When The Attacker's Clock And The Regulator's Clock Run At Different Speeds

Technical BlogFinancialAgentic AI
JUN 23, 20266 min read
Technical BlogFinancialAgentic AI
JUN 23, 20266 min read
When the Attacker's Clock and the Regulator's Clock Run at Different Speeds
Share

Table of Contents

What CPS 230 Asked Us to Do

CPS 230 came into force on 1 July 2025. At its core, it requires APRA-regulated entities to identify critical operations, set tolerance levels for maximum disruption, and demonstrate the ability to operate within those tolerances during severe but plausible scenarios. Maximum tolerable downtime, data loss, and degradation are no longer engineering targets buried in runbooks. They are board-attested numbers.

For New Zealand readers: CPS 230 is an APRA standard and does not directly bind NZ entities, but it reaches NZ in practice. Four of the five largest NZ banks are subsidiaries of APRA-regulated parents, and RBNZ's BS11 and FMA operational resilience work are converging on the same ground. The threat model argument that follows is regulator agnostic.

The implicit model behind most tolerance statements looks roughly like this: an attacker gains initial access, spends days or weeks in reconnaissance, detection eventually occurs, and recovery follows. The tolerance window is sized to accommodate that sequence with a reasonable buffer.

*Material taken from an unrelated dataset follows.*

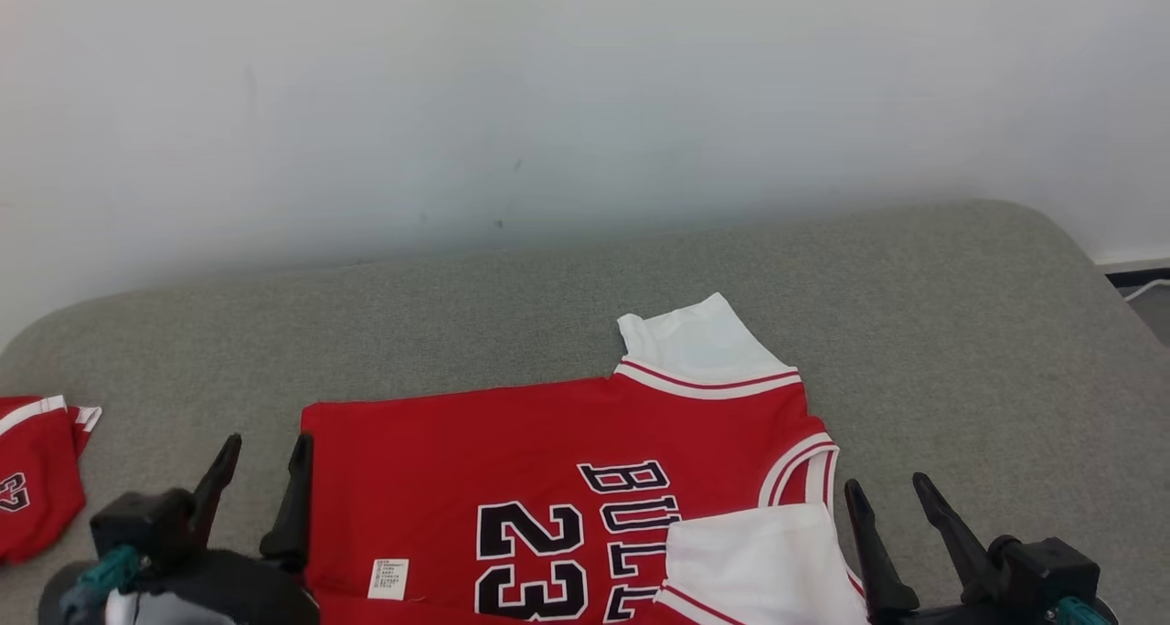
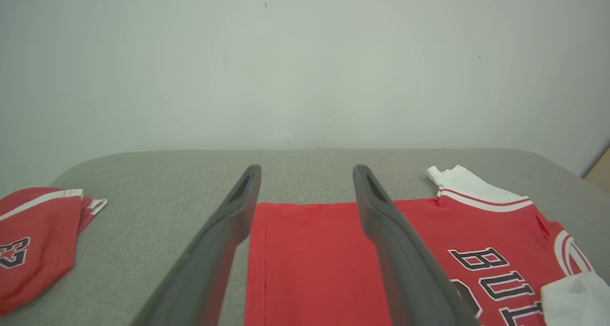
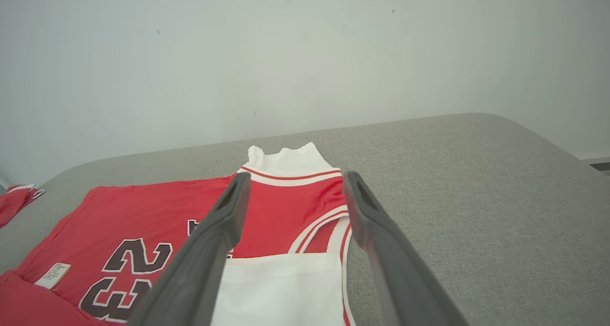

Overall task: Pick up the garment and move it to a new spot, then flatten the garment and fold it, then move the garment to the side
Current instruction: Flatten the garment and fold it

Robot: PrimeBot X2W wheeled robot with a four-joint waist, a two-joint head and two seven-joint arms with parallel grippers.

That model has a problem. It assumes the attacker's clock runs at roughly the same speed as the defender's clock. AI-accelerated threat capability, now demonstrably available at frontier-model sophistication, compresses the attacker's reconnaissance, exploit development, and lateral movement into a single contiguous operation. The attacker arrives prepared in a way that previous threat models did not assume. The dwell-and-prepare phase that once gave defenders breathing room no longer behaves the way the tolerance maths assumed.

This is not an argument that CPS 230 is wrong. It is an argument that the inputs to CPS 230 tolerance-setting have shifted, and that Enterprise Architects, not just CISOs, are the people best positioned to recognise it. The CISO owns the threat picture. The EA owns the system that has to absorb it. The tolerance statements are operational commitments made to the board on behalf of the whole business.

Figure 1 below illustrates how the dwell-and-prepare phase has changed. What once required weeks of patient reconnaissance now collapses into a single AI-driven operation.

the dwell-and-prepare phase

Where the Old Model Breaks Down

Picture a tabletop exercise at a financial services organisation. The team is sharp, the runbooks are current, the RTO targets are on the whiteboard. Then someone asks a single question.

"If a sophisticated attacker established access four months ago and has been waiting, which restore point do you use?"

The room goes quiet. In most resilience programmes, every backup in the retention window was taken after the attacker arrived. Restore from backup stops being a recovery strategy and starts being a re-infection strategy.

This is the scenario that a compressed dwell-and-prepare phase makes increasingly plausible, and it exposes three foundational assumptions in most recovery programs that are worth re-examining before the next attestation cycle.

Assumption 1: Your Retention Window Contains a Clean State

The traditional recovery model assumes that somewhere in the retention window there is a known-good restore point. Detection happens, the breach is dated, recovery works backward to a clean snapshot.

That model breaks when the attacker's presence predates the retention window, or when a patient attacker has deliberately avoided triggering detection thresholds long enough to poison the available snapshots. The architectural response is not simply longer retention, though that is part of it. The harder requirement is integrity assurance: the ability to interrogate backup content for indicators of compromise before restore, and to identify a known-clean state even when that state sits outside standard retention.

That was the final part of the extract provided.